Showing posts with label institutions. Show all posts
Showing posts with label institutions. Show all posts

Thursday, March 29, 2012

Let's bring everyone back in...

American systems are broken. Our political system is broke. Our economic system is broken. Our judicial system is broke. Our educational system is broke. I’m not going to go into examples of how and why these systems are broken, but I think that while people may disagree over the levels of dysfunction in these institutions, most people would agree that they’re all messed up and headed in the wrong direction.
So, short of completely overhauling our system – which basically would be mean scrapping our constitution and re-writing it (not a bad idea, but a proposal fraught with its own issues of who to write it and how to change it) – what we need is to change the way the people in this country interact with their institutions; government and other.

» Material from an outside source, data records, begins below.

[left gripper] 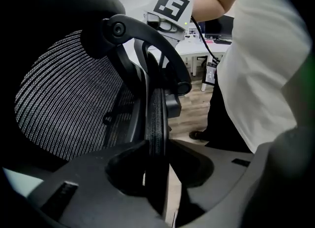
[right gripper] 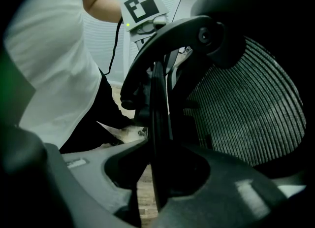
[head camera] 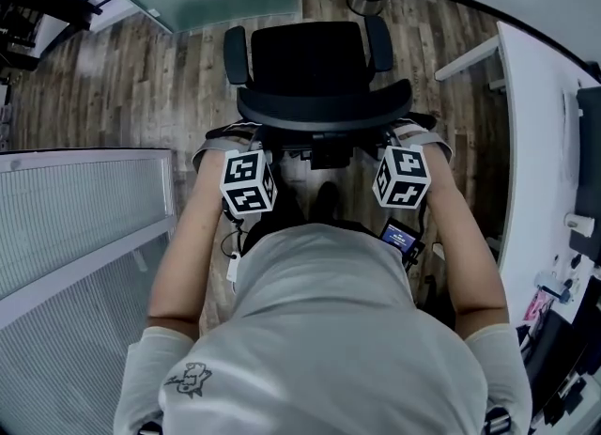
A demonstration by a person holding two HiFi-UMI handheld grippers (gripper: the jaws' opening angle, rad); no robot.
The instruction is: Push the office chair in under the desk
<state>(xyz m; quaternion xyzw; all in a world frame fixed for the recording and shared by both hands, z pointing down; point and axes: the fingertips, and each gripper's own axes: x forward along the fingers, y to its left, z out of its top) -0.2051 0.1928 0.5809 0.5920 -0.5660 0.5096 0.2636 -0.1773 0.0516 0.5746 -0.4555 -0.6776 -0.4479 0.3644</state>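
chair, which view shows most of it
Head view: the chair from above, with seat, both armrests and the top of the back. Each gripper view shows only its mesh back and the back's edge between the fingers.

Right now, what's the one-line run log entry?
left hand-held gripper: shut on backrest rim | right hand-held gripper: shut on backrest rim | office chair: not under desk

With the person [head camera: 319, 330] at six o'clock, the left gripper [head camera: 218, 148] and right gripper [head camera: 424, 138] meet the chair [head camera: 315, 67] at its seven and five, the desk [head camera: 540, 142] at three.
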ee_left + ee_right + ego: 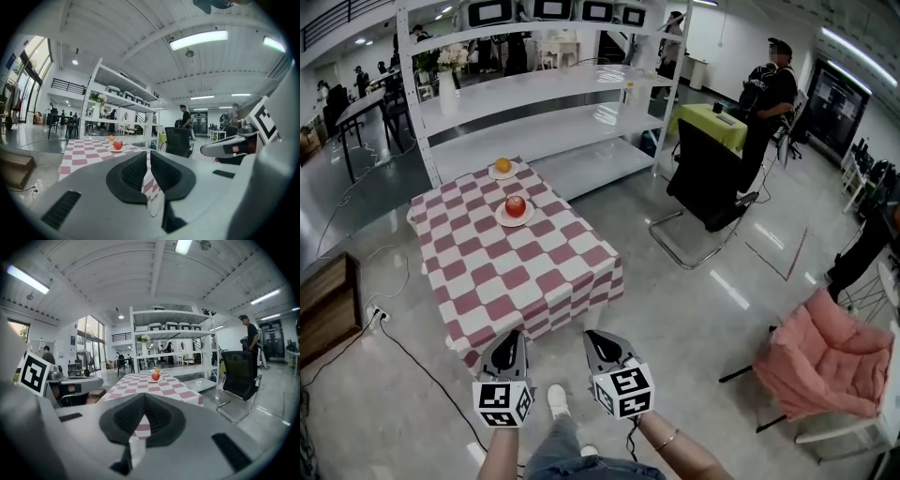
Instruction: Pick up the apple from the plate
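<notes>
The apple sits on its plate, well ahead of our jaws. We hold the left gripper and right gripper near level, jaws pressed together.

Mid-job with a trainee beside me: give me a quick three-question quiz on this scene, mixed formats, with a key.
1. True or false: the apple lies on a plate on the checked table.
2. Choose: the left gripper and right gripper are A) both shut and empty, B) both wide open, C) holding the apple.
3. Fill in: the farther plate holds an ____.
Key: 1 true; 2 A; 3 orange.
</notes>
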Demonstrator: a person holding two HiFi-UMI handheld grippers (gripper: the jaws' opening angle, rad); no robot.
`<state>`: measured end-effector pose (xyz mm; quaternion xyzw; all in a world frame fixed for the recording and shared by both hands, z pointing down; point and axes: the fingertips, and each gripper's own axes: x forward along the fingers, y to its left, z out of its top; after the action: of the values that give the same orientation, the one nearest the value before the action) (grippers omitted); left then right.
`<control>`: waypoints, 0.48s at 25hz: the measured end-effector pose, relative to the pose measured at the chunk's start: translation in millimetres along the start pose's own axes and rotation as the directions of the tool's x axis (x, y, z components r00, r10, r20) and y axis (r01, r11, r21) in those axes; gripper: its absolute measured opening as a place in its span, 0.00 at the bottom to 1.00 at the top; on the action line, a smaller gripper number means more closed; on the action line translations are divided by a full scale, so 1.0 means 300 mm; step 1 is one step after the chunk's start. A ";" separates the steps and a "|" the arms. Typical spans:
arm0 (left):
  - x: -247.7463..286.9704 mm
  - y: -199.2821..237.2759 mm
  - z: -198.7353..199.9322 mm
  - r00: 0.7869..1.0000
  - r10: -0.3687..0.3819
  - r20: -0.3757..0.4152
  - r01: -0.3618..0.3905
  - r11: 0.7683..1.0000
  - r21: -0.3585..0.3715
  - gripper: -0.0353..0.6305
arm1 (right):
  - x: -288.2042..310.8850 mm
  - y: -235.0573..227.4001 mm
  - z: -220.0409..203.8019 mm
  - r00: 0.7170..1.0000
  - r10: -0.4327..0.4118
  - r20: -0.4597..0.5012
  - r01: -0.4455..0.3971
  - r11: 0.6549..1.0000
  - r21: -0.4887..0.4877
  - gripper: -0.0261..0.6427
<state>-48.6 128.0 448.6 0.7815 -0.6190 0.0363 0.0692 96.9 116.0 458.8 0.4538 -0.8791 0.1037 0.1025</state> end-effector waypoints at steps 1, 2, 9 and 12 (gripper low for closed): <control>0.041 0.023 -0.001 1.000 -0.002 -0.004 0.002 1.000 -0.002 0.09 | 0.042 -0.017 0.009 1.000 -0.004 -0.002 0.004 1.000 0.002 0.05; 0.082 0.048 -0.002 1.000 -0.002 -0.009 0.002 1.000 -0.005 0.10 | 0.086 -0.032 0.017 1.000 -0.008 -0.005 0.008 1.000 0.004 0.05; 0.327 0.215 0.019 0.999 -0.018 -0.042 0.018 1.000 -0.010 0.16 | 0.365 -0.096 0.076 0.999 -0.030 -0.032 0.030 0.999 0.017 0.05; 0.414 0.282 0.036 0.998 -0.031 -0.049 0.030 1.000 -0.008 0.17 | 0.475 -0.110 0.112 0.999 -0.038 -0.036 0.039 0.999 0.019 0.05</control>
<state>-102.5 -12.0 460.9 0.7895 -0.6053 0.0519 0.0879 40.2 -22.5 468.8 0.4698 -0.8672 0.1185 0.1153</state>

One major change that would help connect people more to their political system – and in my opinion, thereby connect them more to all of the institutions in our lives – would be to create a compulsory voting system in this country. Compulsory (or mandatory) voting would be helpful, because not only would it push voting numbers up to more democratic levels (the mid-terms had a 37% voter participation rate – disgraceful), but would also re-engage citizens in the politics and political process. In addition, voter participation on the level that we’re seeing in the Australia (95%), which has a fine-based mandatory voting process, would help weed out extreme candidates, and stifle ascension of highly partisan groups such as the tea party from become major political forces.

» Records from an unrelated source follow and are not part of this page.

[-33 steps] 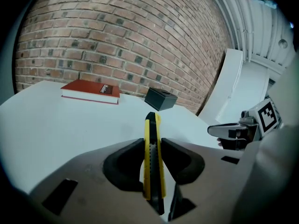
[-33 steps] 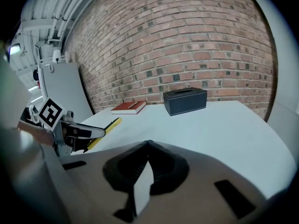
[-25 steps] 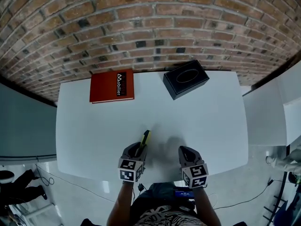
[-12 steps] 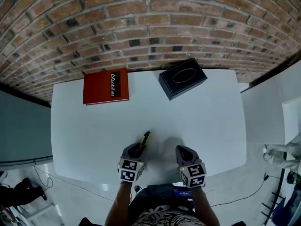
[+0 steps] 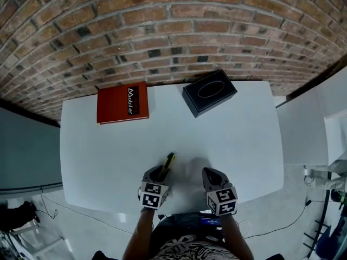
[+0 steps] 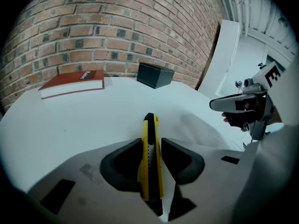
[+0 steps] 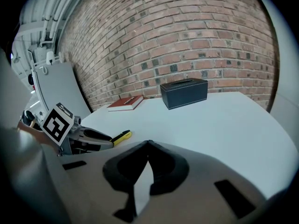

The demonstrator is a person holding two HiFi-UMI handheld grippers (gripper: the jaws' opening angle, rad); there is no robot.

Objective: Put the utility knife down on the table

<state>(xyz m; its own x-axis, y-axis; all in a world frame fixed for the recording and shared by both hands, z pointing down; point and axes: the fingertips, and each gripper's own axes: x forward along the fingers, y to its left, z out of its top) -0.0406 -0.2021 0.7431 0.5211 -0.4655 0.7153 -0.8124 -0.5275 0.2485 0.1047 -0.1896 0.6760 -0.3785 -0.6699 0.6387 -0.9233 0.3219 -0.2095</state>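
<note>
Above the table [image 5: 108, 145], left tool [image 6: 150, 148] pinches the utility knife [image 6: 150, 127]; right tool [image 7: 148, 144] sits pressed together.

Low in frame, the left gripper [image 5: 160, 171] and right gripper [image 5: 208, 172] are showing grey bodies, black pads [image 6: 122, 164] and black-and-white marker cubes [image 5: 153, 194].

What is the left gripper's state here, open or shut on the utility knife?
Shut on it. The left gripper has both black pads pressed against the sides of the yellow utility knife, as its own view shows.
</note>
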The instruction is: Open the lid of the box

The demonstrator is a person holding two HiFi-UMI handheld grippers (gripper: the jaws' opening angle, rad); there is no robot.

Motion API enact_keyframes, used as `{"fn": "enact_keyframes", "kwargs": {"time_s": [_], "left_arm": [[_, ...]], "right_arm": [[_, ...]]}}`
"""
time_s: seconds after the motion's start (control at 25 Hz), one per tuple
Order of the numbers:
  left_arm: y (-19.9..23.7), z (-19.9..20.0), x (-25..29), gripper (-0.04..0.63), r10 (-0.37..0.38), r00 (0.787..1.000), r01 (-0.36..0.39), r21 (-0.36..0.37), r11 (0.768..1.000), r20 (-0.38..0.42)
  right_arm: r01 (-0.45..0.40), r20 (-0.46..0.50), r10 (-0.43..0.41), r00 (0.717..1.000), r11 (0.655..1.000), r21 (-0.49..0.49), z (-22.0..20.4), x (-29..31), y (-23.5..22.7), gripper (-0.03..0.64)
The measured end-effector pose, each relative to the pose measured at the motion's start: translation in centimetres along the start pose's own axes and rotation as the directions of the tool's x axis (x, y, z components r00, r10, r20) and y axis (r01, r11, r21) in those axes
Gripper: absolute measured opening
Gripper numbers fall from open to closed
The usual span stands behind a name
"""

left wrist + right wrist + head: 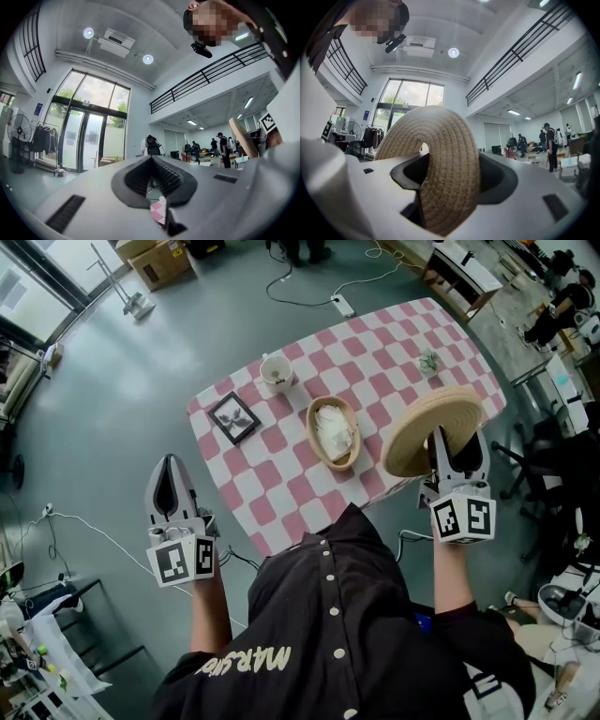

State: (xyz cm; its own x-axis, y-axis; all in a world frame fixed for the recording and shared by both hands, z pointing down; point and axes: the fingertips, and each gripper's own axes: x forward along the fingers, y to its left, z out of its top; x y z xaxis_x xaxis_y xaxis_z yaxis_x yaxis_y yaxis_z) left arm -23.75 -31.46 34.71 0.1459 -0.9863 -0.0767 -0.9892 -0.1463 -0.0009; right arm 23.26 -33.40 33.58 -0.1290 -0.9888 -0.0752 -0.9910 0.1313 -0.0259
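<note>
– Grey floor (pixel 141 399) is filling most of the head view, and I'm looking down on a table (pixel 281 486) under a pink-and-white checked cloth. Are you reading any writing?

– Barely. I'm seeing pale lettering (pixel 246 660) on the person's dark shirt (pixel 328 634), upside down to me. It's starting with "MARS" and I'm not making out the rest. The cubes on both grippers are showing black-and-white square markers (pixel 462 518), patterns rather than letters.

– Where's the box sitting?

– The box (pixel 312 442), an oval woven one, is lying open near the table's middle, holding something white that I'm unable to name. Its lid (pixel 417 432) is hanging apart from it, over the table's near right edge, tilted on edge. The right gripper (pixel 457 448) is clamping it. In the right gripper view both jaws are pressing on the coiled weave, and the lid is blocking the middle of that view.

– And the other hand?

– The left gripper (pixel 171 486) is hovering left of the table, over the floor, its jaws meeting at the tips with nothing between them. Its own view is showing just a sliver of checked cloth below the jaws.

– Anything else hard to make out?

– A mug (pixel 276 372), a black picture frame (pixel 233 417) and a small pot (pixel 429 362) are standing on the cloth, too small for me to read anything off them.
</note>
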Motion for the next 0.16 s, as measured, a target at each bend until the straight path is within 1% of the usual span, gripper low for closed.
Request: {"fn": "enact_keyframes", "kwargs": {"time_s": [0.16], "left_arm": [[-0.09,0.04,-0.04,0.006,-0.001,1.0,0.001,-0.001,1.0,0.003]], "right_arm": [[0.007,-0.007,-0.007,1.0,1.0,-0.01,-0.05,-0.1,-0.11,0.308]]}}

Voting day can also be made a mandatory national holiday, so that citizens have no excuses for not turning out to vote, and companies have no excuses for remaining open. Mobile voting centers can be setup to aid elderly or infirmed voters with the process, and those who are absolutely unable to participate may get a waiver through an extensive process of unenrollment, that would need to be re-submitted for every election.
Voting should be compulsory for both local and national elections. The reason this is important is because if we have extremists in our local office, they become our experienced lawmakers, and therefore will tend to move onto the next level. Rick Santorum is a perfect example of this. Santorum is a highly-partisan, ultra-religious extremist, but because he has moved through the levels of politics using a hard Christian-conservative bloc as his base, he’s been able to make his way all the way into a primary fight for the Republican nomination as President of the United States. But Rick Santorum in no way reflects the general feelings or beliefs of even a large minority in this country. His base is small, but fierce; they always vote, and always get their friends to vote. And when no one else is voting, it’s the extremists on both sides that decide both our local and national elections.
The argument against compulsory voting is that it infringes upon our rights. Personally, I feel that this argument is flimsy. There are several things that the government – whether local or federal – requires us to do. We’re required to sign up for selective service. We’re required to pay taxes. We’re required to serve on juries. And there are always caveats to these laws and people who flout the system, but on the whole, the majority of people participate in these activities. In addition, each citizen should only be required to register and show up on Election Day, they have no requirement to vote for a specific candidate, or vote for any candidate at all. There should be options to either write in a person’s own selection, or to completely abstain and select something like “I do not wish to vote”. This would give people who have a moral (or religious) opposition to the voting or political process a chance to withhold their active participation. And for those who say that they don’t want to participate because the system is broken, what is a better way to change the system than participate. The system is what the system is, and if we can’t completely overhaul it, isn’t it better to be able to change it from within.
The arguments against compulsory voting are mainly hyperbolic, and have nothing to do with any real negative impacts on the political process or the country in general. Therefore, to reduce hyper-partisanship, increase voter participation and engagement, and restore democracy to our fragile and disintegrating institutions, it’s time to implement compulsory voting into our local and national electoral processes.